Orange held a world of fun for me as I got to sand for a good part of the time I was there, about 4 hours of straight sanding in a row.  I didn't mind because that is what I do after all, sand houses to get them ready for painting (amongst other preparatory activities).  So by the time early afternoon rolled around and I started oil priming, my arms were already exhausted.  Work continued in Orange till around 2 when I headed up to Naugatuck to my second job for the day, more sanding.  Instead of a house this time, I was working on a deck, removing old stain in preparation for new stain.  Instead of sanding by hand, I was able to use an orbital sander, saving some of my muscles, but using other ones instead.  That continued on for about another 3 hours leaving me totally unrecognizable.  When I finally stopped sanding, I looked like the color of the wood as I was covered in a fine coating of dust.  Just what I was looking for, a naturally occurring tan that washes right off (totally joking there).  I probably would have worked longer but I wanted to try and make it home in time to see my son before he went off to bed and I had to leave again.   I did manage to see him for about 2 minutes in the evening, I got to shovel some food down my gullet, and then I was off again, this time to see a movie with a group of 50 guys (more about that next week).  The movie was fascinating, even more so as it was the second time I saw it.  I managed to stay awake through the movie and the subsequent conversation that was had afterwards.  After that, it was back home for me and into bed which didn't happen till around 11:15.  Four hours and 45 minutes later, my alarm went off.
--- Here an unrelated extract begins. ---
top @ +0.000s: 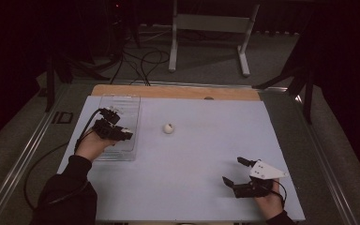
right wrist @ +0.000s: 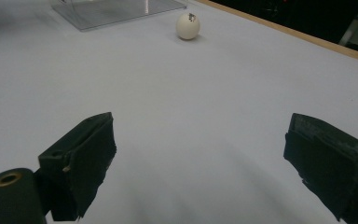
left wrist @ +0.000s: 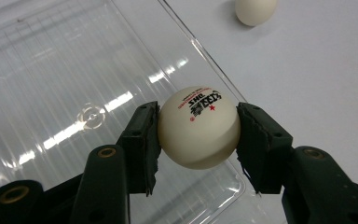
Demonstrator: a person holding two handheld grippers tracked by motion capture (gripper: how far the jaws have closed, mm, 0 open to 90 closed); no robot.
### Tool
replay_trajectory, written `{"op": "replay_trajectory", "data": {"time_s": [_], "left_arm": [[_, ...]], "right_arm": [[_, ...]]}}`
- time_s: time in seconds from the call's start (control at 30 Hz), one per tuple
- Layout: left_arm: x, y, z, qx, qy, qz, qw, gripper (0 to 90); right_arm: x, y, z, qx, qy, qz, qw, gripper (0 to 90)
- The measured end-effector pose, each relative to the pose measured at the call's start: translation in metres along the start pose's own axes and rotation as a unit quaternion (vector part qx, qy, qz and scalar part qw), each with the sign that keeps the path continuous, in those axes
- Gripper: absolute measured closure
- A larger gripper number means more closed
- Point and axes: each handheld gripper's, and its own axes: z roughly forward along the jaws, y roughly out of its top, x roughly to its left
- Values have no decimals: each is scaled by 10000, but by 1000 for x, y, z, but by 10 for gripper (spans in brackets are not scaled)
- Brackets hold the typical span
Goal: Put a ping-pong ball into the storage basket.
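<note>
Left gripper (left wrist: 198,128) clamped on white ball (left wrist: 199,127) over clear tray (left wrist: 51,70), right gripper (right wrist: 200,158) wide apart near right, second ball (top: 168,128) mid-table.

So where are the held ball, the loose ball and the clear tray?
Held ball (left wrist: 198,127), left gripper view, its front face.
Loose ball (top: 168,128), high view, its middle.
Clear tray (left wrist: 46,60), left gripper view, its bare floor.

I see bare table (top: 206,159) between my right gripper (top: 238,172) and the loose ball (top: 168,128), nothing blocking. My left gripper (left wrist: 198,128) hangs over the clear tray (left wrist: 65,84), whose near wall stands beside it.
</note>
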Motion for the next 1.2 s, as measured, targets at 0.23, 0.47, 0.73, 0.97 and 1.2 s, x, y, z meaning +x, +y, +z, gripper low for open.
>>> {"op": "replay_trajectory", "data": {"time_s": [0.23, 0.47, 0.73, 0.97, 1.2], "left_arm": [[1, -2, 7, 151, -19, -66, 9999, 521], [2, -2, 12, 303, -18, -116, 9995, 520], [2, -1, 12, 280, 82, -188, 9994, 489], [3, 1, 4, 178, 188, -332, 9991, 364], [1, 5, -7, 50, 293, -442, 9986, 253]], "right_arm": [[0, 0, 0, 11, -11, 3, 10000, 87], [0, -1, 0, 38, -15, 11, 10000, 87], [-1, -1, 0, 42, -22, -8, 10000, 87], [-1, 0, 0, 37, -27, -7, 10000, 87], [0, 0, 0, 36, -33, -8, 10000, 87]]}}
So why did I recount my day yesterday for you?  Probably because I was exhausted this morning and felt like sharing.  It was also due to the fact that at the end of the day yesterday, I thought to myself, I only have another 18 years of this, and it is not going to get any easier.  At this point of my life, I can't imagine fitting in the mandatory parental taxi service that comes with a growing child.  I just don't see how it will work.  Yet, despite my inability to see into the future and make things work out in my mind, I know that everything will work out somehow.  I don't quite know how yet, but I am sure that things will.  What I probably need to do is buy stock in a coffee company and buy only their coffee as I have a feeling there will need to be a hot pot of coffee nearby for the rest of my life.  For now, I will simply manage the best I can, trying to sort through everything, make everything work, and still somehow function at the end of the day.  Oh yeah, I have to somehow figure out how to make a little more time for my wife and son so everyone can be happy.  All in due time, all in due time (don't know why I just wrote that, but it could be because my brain hasn't made all the necessary morning connections yet and is still waiting for another cup of coffee before doing so).  Now on to today, have to leave the house by 6 for my morning meeting and then off to work till about 6/630 tonight.  Can't wait for tomorrow!